EXTRACTED RECORDS Block Start
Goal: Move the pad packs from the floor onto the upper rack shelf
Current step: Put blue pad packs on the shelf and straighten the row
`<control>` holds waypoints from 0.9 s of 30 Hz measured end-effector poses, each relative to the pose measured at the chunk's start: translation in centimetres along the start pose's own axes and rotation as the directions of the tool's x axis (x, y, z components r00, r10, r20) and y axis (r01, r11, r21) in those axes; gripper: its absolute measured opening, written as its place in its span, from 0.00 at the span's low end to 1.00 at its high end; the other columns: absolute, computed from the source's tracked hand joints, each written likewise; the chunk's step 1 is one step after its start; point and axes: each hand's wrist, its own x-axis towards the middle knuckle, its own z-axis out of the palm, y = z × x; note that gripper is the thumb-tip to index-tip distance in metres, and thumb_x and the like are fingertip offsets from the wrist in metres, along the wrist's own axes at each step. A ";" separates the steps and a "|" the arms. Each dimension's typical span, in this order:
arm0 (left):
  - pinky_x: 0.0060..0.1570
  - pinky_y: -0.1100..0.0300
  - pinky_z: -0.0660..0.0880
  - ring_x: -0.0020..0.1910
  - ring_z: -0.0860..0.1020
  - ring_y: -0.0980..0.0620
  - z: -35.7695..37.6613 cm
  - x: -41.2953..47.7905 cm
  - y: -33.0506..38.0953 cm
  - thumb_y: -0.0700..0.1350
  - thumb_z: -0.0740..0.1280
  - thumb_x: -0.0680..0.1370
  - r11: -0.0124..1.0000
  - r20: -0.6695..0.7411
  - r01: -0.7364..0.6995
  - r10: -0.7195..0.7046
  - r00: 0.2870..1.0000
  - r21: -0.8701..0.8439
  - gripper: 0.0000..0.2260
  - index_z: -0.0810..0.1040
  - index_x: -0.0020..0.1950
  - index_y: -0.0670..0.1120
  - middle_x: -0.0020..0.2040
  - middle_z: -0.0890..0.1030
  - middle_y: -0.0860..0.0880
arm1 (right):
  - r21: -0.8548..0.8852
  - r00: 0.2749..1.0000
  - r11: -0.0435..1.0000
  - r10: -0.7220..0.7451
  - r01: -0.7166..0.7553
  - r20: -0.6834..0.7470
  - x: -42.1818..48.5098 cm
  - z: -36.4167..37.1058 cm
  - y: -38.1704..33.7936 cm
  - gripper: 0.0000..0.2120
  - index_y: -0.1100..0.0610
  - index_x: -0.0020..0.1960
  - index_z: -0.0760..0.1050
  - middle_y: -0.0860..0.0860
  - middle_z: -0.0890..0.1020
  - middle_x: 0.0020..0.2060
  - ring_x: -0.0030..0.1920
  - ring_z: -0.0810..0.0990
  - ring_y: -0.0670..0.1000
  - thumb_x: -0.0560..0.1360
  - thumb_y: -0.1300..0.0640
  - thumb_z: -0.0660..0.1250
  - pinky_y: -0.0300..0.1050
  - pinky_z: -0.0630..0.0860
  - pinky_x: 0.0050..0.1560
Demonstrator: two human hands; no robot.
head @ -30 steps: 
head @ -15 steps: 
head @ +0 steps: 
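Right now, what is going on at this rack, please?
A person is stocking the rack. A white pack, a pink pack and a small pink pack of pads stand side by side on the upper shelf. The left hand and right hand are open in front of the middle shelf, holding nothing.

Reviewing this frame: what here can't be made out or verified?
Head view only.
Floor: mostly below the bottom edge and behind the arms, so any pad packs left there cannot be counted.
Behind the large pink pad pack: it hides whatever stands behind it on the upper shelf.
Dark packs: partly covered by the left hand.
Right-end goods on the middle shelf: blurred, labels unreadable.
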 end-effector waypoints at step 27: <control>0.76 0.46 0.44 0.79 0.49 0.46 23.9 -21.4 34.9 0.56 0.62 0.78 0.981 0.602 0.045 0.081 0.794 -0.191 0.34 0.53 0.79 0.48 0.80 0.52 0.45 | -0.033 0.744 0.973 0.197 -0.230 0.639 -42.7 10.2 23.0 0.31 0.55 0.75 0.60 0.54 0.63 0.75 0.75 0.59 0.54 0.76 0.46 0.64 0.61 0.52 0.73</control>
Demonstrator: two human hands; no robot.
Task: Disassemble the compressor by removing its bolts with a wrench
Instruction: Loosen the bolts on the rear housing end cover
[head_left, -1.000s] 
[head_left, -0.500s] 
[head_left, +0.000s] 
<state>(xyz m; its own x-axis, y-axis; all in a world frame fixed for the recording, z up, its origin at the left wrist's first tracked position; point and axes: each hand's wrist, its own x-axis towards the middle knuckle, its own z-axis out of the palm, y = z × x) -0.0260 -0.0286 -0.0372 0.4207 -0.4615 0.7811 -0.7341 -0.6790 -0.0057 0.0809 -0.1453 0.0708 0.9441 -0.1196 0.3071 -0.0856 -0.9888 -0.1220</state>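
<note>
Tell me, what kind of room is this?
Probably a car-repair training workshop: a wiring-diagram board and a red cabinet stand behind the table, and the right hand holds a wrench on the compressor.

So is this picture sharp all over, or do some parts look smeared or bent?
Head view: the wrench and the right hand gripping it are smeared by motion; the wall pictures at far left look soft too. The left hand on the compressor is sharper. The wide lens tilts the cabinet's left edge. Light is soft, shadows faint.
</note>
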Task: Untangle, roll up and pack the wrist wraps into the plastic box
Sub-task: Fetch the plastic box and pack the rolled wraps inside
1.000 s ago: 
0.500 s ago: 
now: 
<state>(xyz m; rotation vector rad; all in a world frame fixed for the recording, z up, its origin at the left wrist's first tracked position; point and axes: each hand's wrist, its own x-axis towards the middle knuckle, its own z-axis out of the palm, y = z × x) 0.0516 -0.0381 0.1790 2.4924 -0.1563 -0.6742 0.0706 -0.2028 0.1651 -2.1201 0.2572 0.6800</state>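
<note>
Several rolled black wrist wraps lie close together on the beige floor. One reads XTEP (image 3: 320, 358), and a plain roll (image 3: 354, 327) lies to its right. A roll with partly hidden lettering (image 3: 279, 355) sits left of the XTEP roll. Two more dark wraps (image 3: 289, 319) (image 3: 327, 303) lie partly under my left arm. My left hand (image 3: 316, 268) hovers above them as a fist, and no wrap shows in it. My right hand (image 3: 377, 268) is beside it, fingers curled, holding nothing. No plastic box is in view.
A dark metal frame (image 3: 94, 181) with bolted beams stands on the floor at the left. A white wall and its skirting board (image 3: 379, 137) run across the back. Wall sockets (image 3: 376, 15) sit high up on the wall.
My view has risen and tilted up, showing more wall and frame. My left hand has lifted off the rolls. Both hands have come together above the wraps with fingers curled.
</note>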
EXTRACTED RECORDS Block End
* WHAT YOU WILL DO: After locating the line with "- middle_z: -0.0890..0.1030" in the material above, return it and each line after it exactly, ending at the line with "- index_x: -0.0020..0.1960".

* RESULT BELOW:
  - middle_z: -0.0890..0.1030
  - middle_y: -0.0860..0.0880
arm1 (right):
  - r21: -0.8548..0.8852
  - r00: 0.2749..1.0000
  - r11: -0.0435..1.0000
  - r10: -0.7220..0.7451
  - r01: -0.7166..0.7553
  - r20: -0.6834..0.7470
  - x: -42.1818..48.5098 cm
  - z: -36.4167..37.1058 cm
  - y: -38.1704..33.7936 cm
  - gripper: 0.0000..0.2120
  - index_y: -0.1100..0.0610
  - index_x: -0.0020..0.1960

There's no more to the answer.